Can anyone help me with what I am missing?

Thanks in advance!

Akhil
  • 69
  • 1
  • 6
  • Can you confirm if your file Manual Bound.csv is doesn't has characters other than utf-8 ? Glue only supports utf-8 encoding . check your file iconv -f UTF-8 your_file -o /dev/null; echo $? if it has non utf-8 characters? – Prabhakar Reddy Sep 15 '20 at 08:10
  • Yes. There were some characters other than utf-8. So that was the problem. Thanks @PrabhakarReddy – Akhil Sep 15 '20 at 10:54
  • I have posted the answer. Please mark it as answered if it helped. – Prabhakar Reddy Sep 15 '20 at 11:10

1 Answers1

1

This issue happens when there are characters which are of non UTF-8 encoding.Glue only supports UTF-8 encoding as per this doc.
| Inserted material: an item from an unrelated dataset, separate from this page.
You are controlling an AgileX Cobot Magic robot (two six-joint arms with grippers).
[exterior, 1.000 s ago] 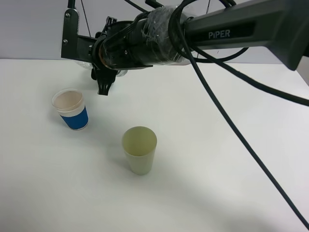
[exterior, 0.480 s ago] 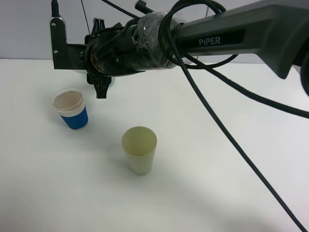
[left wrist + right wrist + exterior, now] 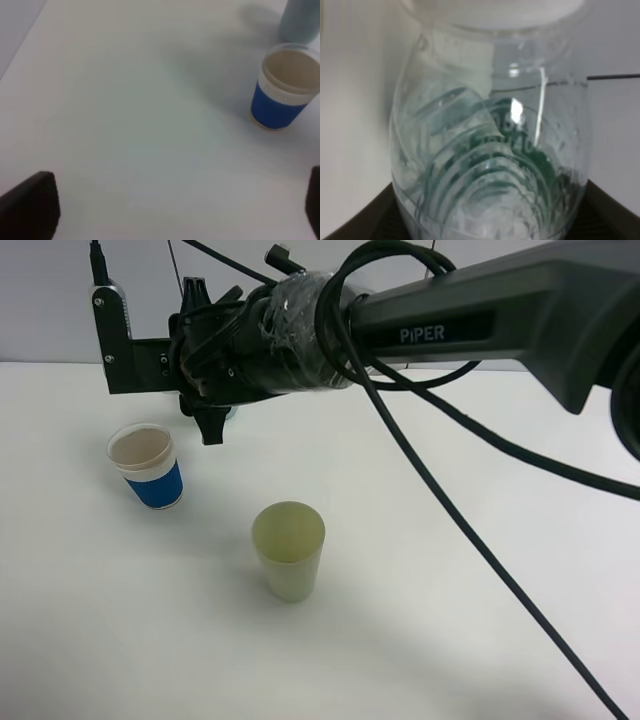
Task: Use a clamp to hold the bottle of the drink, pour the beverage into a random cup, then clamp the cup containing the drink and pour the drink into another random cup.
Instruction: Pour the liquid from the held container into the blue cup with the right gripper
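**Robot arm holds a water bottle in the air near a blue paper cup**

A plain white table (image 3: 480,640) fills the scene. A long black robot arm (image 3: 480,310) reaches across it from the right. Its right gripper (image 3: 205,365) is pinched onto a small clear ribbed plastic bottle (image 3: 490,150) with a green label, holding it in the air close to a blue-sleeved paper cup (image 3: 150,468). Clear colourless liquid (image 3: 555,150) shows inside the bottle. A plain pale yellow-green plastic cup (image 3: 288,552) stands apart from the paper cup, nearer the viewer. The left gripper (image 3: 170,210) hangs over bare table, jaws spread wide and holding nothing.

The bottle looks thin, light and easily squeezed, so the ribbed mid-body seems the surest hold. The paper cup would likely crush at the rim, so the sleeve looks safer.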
Text-based data, such as CSVs, must be encoded in UTF-8 for AWS Glue to process it successfully. For more information, see UTF-8 in Wikipedia.

You can verify if your file has invalid characters by running below command which will print them.This is for linux and you can use equivalent if you are using other operating system.

iconv -f UTF-8 your_file -o /dev/null; echo $?

to convert to UTF-8 you can pass the CSV to below command

iconv -f ISO-8859-1 -t UTF-8 file.csv > file-utf8.csv
Prabhakar Reddy
  • 4,628
  • 18
  • 36